The phone call cut to voicemail after the sixth ring, an automated voice of August’s number—one that played on a loop in my head—that had sent my stomach to my feet more times than I wanted to think about. My mind raced to justify why he wasn’t available this time. Why he couldn’t answer the phone I knew he always kept in his pocket. I could almost picture him lifting the phone, seeing my name, then putting it back down.
But there was always a reason. A good one, too.
Stomach flu. Or maybe he never actually saw the call and had fallen asleep early on accident. Either one I’d be willing to forgive. Again.
“Next!”
Shit.
I fumbled with my finger against the phone before sliding to end the call, having left a blank voicemail that lasted close to a full minute. Great.

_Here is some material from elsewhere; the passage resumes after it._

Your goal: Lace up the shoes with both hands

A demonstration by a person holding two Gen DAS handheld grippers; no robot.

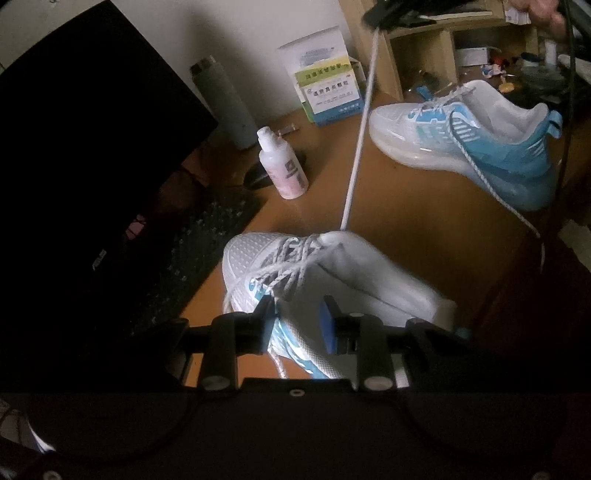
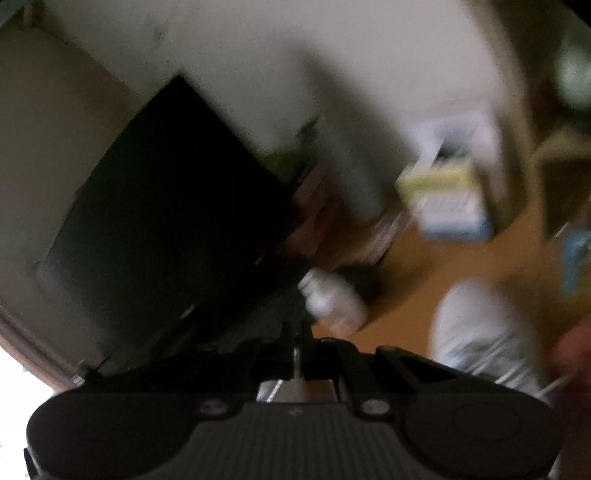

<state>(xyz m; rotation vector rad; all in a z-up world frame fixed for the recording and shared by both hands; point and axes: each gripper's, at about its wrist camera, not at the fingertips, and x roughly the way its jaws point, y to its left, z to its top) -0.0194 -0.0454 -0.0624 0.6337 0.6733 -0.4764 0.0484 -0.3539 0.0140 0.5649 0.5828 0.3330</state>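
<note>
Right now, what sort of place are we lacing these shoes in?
Most likely a home desk or study corner, not a workshop. A dark monitor and keyboard sit on the wooden desk, with a cluttered shelf unit behind; a lotion bottle and medicine-type boxes share the surface.

Near shoe (image 1: 295, 273): sits right in front of left gripper (image 1: 297, 325); jaws apart, straddling its tongue and laces, no room straight ahead.
Taut lace (image 1: 358, 140): runs from near shoe up to right gripper (image 1: 391, 14) at top; a line across the middle of the desk (image 1: 406, 206), blocks sideways passes.
Left side: monitor (image 1: 92, 147) and keyboard (image 1: 207, 236) wall it off.
Back left: small bottle (image 1: 282, 166), tall flask (image 1: 225, 99), box (image 1: 321, 77) crowd the far edge.
Right: second shoe (image 1: 472, 140), its loose lace (image 1: 491, 188) trailing off the edge.
Free: bare desk between the two shoes, right of taut lace.
Right wrist view: blurred, small bottle (image 2: 332, 299) close ahead.
</note>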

Now I’d seem desperate and he’d have a recording of me breathing through the speaker.
“Next in line!”
Someone cleared their throat behind me while somewhere further down the line an older woman shouted something along the lines of needing to get inside before she pissed herself. I held my hand up as if trying to answer a question no one asked and stepped forward.

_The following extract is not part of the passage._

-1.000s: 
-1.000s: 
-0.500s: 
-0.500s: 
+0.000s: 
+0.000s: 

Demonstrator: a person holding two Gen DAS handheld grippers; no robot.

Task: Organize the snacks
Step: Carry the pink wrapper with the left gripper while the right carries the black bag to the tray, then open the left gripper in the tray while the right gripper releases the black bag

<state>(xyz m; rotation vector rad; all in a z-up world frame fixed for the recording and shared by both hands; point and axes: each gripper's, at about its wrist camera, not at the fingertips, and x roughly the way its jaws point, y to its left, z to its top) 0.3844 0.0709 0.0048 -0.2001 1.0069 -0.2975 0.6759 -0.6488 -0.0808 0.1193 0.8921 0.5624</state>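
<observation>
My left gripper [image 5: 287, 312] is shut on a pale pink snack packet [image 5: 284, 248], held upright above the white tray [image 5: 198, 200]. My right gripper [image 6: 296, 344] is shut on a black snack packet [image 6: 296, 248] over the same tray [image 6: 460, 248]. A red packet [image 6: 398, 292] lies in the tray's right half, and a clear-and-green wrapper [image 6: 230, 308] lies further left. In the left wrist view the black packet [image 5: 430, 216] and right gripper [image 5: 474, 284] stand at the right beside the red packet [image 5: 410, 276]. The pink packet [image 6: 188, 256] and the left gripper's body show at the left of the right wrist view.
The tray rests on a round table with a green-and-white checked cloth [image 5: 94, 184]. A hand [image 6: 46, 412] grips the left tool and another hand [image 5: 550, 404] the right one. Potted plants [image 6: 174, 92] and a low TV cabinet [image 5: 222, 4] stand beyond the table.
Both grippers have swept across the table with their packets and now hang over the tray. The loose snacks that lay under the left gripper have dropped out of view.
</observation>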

“Me. Hi. Yeah. I’m here.” I started to dig through my purse for my wallet while my eyes glazed over the movie posters along the wall to my left .
“Which movie and time?”
“Huh?” I peeled my eyes from the wall, positive I had no idea what movie August would prefer if he ever showed.
The teenager behind the Plexiglas huffed, drawing his palm down the length of his face and snagging his chapped, bottom lip on the edge of his fingers. I grimaced as it snapped back up. “Movie. Time. There’s a line.” He threw his arm out, fingertips stopping right before the clear wall that thankfully separated us.
I wanted to glance behind me to see if August had finally made it, but another person shouted some obscenity I couldn’t make out over the ringing in my right ear. No, make that both ears.
I tucked a few dark strands of straightened hair behind my ear before opening my wallet. “Um, right.” My shoulders crumpled inward. “I’m kind of waiting for someone still, can I just—“ I pointed beside me to where the ropes that formed the queue draped, then decidedly stepped out from my position in line before the impatient asshat could answer, stopping only when my hip bit into the dinghy rope.
“Next!” I wasn’t even out of the line yet and already the pimple-faced teen ushered in the next person from behind me.
“Two for whatever is playing in the next five minutes.” The new man’s voice was calm, stern, and completely void of adolescence. It was nothing like the kid behind the Plexiglas'. I kept my back turned to the queue, and seconds later, a whirring noise followed by clicks sent the image through my mind of dust spitting out from an old machine right at the teen boy. My lips turned up—like sweet payback for his rudeness, only he probably didn’t mind the dust soaking up the oil on his greasy face.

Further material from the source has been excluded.